● What is expected: Exact copies of all the entries are required, and no pictures should appear in them.

[Dataset entries]
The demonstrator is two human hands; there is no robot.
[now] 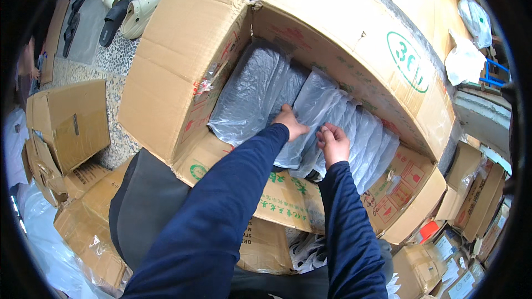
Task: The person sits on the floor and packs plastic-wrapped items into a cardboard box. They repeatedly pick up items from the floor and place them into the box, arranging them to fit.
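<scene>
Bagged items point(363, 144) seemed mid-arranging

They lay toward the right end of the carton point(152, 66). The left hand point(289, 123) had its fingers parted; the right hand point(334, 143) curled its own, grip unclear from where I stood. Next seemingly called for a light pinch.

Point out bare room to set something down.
A narrow strip of speckled floor lies bare between the left carton and the open box. Crowded: the box's inside, with wrapped bundles side by side, and the upper-left floor, with shoes.
</scene>
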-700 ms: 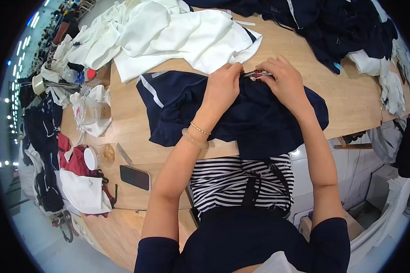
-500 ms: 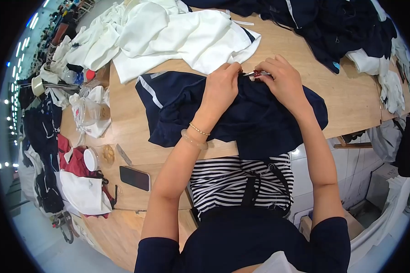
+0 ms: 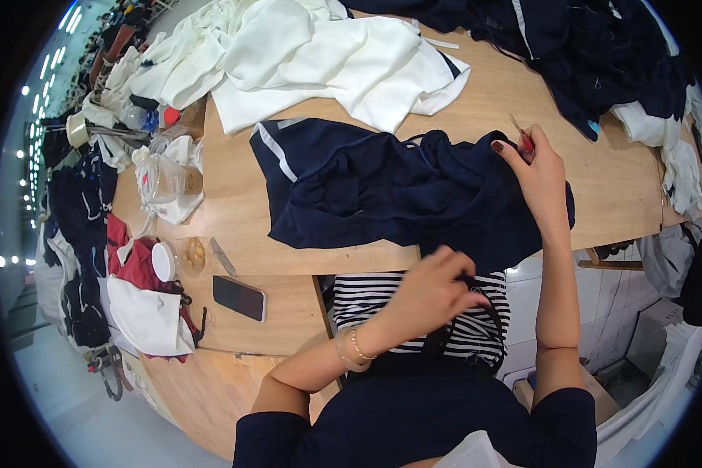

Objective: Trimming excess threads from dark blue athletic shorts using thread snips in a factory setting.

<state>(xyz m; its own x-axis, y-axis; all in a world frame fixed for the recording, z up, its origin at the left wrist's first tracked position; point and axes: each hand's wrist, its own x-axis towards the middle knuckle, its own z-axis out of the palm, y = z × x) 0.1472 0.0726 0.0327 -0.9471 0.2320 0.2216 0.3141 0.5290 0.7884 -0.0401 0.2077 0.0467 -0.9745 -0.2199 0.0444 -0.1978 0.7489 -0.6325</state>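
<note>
Navy garment, mid-frame: matt cloth, softly creased. Red-handled tool, right of centre: metal-looking tip. White garments, upper left: matt cloth, rumpled. Tabletop: smooth wood-look, slight sheen. Phone, lower left: glossy dark face. Jar, left: clear, smooth, plastic-looking.

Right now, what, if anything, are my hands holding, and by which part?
The right hand holds a pointed tool by its red part; for the left hand, I can't tell.

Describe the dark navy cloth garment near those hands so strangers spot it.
On the pale wooden table, below the crumpled white cloth pile, lies the dark navy cloth garment. Unlike the navy cloth heap at upper right, it lies nearer the person's lap.
</note>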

● Response:
The demonstrator is two human hands; there is no robot.
[now] 
Task: The person sits on the floor and packs plastic-wrapped items into a cardboard box. They repeatedly pick up items from the floor and place them into the box, arranging them to fit.
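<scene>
Bagged items point(363, 144) seemed mid-arranging

They lay toward the right end of the carton point(152, 66). The left hand point(289, 123) had its fingers parted; the right hand point(334, 143) curled its own, grip unclear from where I stood. Next seemingly called for a light pinch.

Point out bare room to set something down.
A narrow strip of speckled floor lies bare between the left carton and the open box. Crowded: the box's inside, with wrapped bundles side by side, and the upper-left floor, with shoes.
</scene>
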-700 ms: 
-500 ms: 
+0 ms: 

Objective: Trimming excess threads from dark blue athletic shorts using thread snips in a factory setting.

<state>(xyz m; its own x-axis, y-axis; all in a world frame fixed for the recording, z up, its origin at the left wrist's first tracked position; point and axes: each hand's wrist, its own x-axis towards the middle knuckle, its own z-axis out of the palm, y = z × x) 0.1472 0.0726 0.0327 -0.9471 0.2320 0.2216 0.3141 0.5290 0.7884 -0.0401 0.2077 0.0467 -0.9745 -0.2199 0.0444 -0.1978 0.7489 -0.6325</state>
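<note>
Navy garment, mid-frame: matt cloth, softly creased. Red-handled tool, right of centre: metal-looking tip. White garments, upper left: matt cloth, rumpled. Tabletop: smooth wood-look, slight sheen. Phone, lower left: glossy dark face. Jar, left: clear, smooth, plastic-looking.

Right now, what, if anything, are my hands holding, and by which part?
The right hand holds a pointed tool by its red part; for the left hand, I can't tell.

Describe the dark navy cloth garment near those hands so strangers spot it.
On the pale wooden table, below the crumpled white cloth pile, lies the dark navy cloth garment. Unlike the navy cloth heap at upper right, it lies nearer the person's lap.
</note>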

Nothing further remains in this exercise.